There are four accounts of the life of Jesus in the Christian New Testament.

55.586 - 65.442 Dr Ann Jones

And this is Dr Meredith Lake, the host of Soul Search on ABC Radio National, a historian who has looked in-depth at the Bible and all its ins and outs.

65.422 - 85.593 Dr Meredith Lake

One of them, the Gospel of Matthew, that one does give you a little bit. It quotes an older text from the Jewish scriptures, it's complicated, written hundreds of years before the birth of Jesus, that talks about a virgin giving birth to a son. But the people who read the original text didn't think it was about Jesus. Not unless they could see into the future, I suppose.
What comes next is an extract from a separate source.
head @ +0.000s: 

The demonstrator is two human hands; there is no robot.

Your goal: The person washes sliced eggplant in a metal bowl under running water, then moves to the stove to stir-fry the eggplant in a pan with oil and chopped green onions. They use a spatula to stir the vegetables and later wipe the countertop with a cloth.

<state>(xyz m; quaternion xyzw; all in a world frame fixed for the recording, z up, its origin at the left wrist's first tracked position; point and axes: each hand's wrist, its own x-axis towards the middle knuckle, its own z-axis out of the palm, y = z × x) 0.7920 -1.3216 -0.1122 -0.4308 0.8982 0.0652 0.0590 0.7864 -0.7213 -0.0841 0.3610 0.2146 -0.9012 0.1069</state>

85.613 - 94.146 Dr Meredith Lake

And he talks about how Mary was pledged to be married to Joseph, but before they came together, she was found to be pregnant, quote, through the Holy Spirit.

94.126 - 120.96 Dr Ann Jones

So that's Matthew's gospel. And the Christian Bible isn't the only place chock-a-block full of interesting stories about immaculate conceptions and special extracurricular circumstances. There's Romulus and Remus, Krishna, Huitzilopochtli, the Aztec sun god, Huan Di, the yellow emperor, and even the wizard Merlin, whose mum was a nun and whose father was apparently an incubus.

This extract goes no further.